How do you differentiate # f(x) = sec(x^2 + 1)-tan^2x #?

2 Answers
Aug 27, 2016

df(x) =#-sec^2(x^2+1)*cos(x^2+1)*2x-2tanx*cos^2x#

Explanation:

The decision based on the rules of differentiation of a composite function

Sep 4, 2016

#2x sec(x^(2) + 1) tan(x^(2) + 1) - 2 sec^(2)(x) tan(x)#

Explanation:

We have: #f(x) = sec(x^(2) + 1) - tan^(2)(x)#

#=> f'(x) = (d) / (dx) (sec(x^(2) + 1)) - (d) / (dx) (tan^(2)(x))#

This function can be differentiated using the "chain rule" and the "sum rule".
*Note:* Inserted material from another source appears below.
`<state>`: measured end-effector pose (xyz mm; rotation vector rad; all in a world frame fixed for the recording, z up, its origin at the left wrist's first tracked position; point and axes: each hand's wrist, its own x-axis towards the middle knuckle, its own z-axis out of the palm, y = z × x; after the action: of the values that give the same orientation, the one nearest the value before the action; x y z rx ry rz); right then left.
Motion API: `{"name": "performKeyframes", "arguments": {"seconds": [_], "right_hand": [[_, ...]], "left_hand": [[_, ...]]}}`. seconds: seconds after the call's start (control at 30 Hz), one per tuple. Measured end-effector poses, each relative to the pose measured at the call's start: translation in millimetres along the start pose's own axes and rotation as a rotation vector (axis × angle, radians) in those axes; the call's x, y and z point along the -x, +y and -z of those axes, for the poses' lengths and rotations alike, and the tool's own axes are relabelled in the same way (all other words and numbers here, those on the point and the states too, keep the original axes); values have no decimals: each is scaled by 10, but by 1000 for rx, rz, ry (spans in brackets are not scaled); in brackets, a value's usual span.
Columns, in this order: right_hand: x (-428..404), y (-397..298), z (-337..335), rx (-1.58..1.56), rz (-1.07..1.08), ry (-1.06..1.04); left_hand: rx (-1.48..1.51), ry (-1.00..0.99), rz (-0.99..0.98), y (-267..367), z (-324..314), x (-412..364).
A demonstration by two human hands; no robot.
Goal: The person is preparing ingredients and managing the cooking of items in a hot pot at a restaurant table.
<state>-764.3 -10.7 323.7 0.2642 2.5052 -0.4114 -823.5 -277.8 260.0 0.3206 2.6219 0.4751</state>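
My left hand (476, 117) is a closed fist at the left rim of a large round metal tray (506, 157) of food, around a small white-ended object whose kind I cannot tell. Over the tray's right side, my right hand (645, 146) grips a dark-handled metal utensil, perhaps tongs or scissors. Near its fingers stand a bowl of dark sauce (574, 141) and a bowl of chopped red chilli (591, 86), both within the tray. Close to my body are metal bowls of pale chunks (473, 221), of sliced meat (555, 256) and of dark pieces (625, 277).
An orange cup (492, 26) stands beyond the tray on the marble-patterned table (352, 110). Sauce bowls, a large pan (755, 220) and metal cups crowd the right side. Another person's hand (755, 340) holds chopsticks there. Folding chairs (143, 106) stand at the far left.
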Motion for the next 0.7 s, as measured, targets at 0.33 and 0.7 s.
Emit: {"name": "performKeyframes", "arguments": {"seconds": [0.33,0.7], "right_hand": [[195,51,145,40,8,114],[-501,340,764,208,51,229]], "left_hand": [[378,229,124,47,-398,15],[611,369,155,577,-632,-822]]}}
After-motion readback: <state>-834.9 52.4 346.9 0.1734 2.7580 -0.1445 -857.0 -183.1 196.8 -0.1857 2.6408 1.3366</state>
Let #u = x^(2) + 1 => u' = 2x# and #v = sec(u) => v' = sec(u) tan(u)#:

#=> f'(x) = 2x cdot sec(u) tan(u) - (d) / (dx) (tan^(2)(x))#

#=> f'(x) = 2x sec(u) tan(u) - (d) / (dx) (tan^(2)(x))#

We can now replace #u# with #x^(2) + 1#:

#=> f'(x) = 2x sec(x^(2) + 1) tan(x^(2) + 1) - (d) / (dx) (tan^(2)(x))#

Now, let #u = tan(x) => u' = sec^(2)(x)# and #v = u^(2) => v' = 2 u#:

#=> f'(x) = 2x sec(x^(2) + 1) tan(x^(2) + 1) - (sec^(2)(x) cdot (2 u))#

#=> f'(x) = 2x sec(x^(2) + 1) tan(x^(2) + 1) - (2 sec^(2)(x) u)#

We can now replace #u# with #tan(x)#:

#=> f'(x) = 2x sec(x^(2) + 1) tan(x^(2) + 1) - (2 sec^(2)(x) (tan(x)))#

#=> f'(x) = 2x sec(x^(2) + 1) tan(x^(2) + 1) - 2 sec^(2)(x) tan(x)#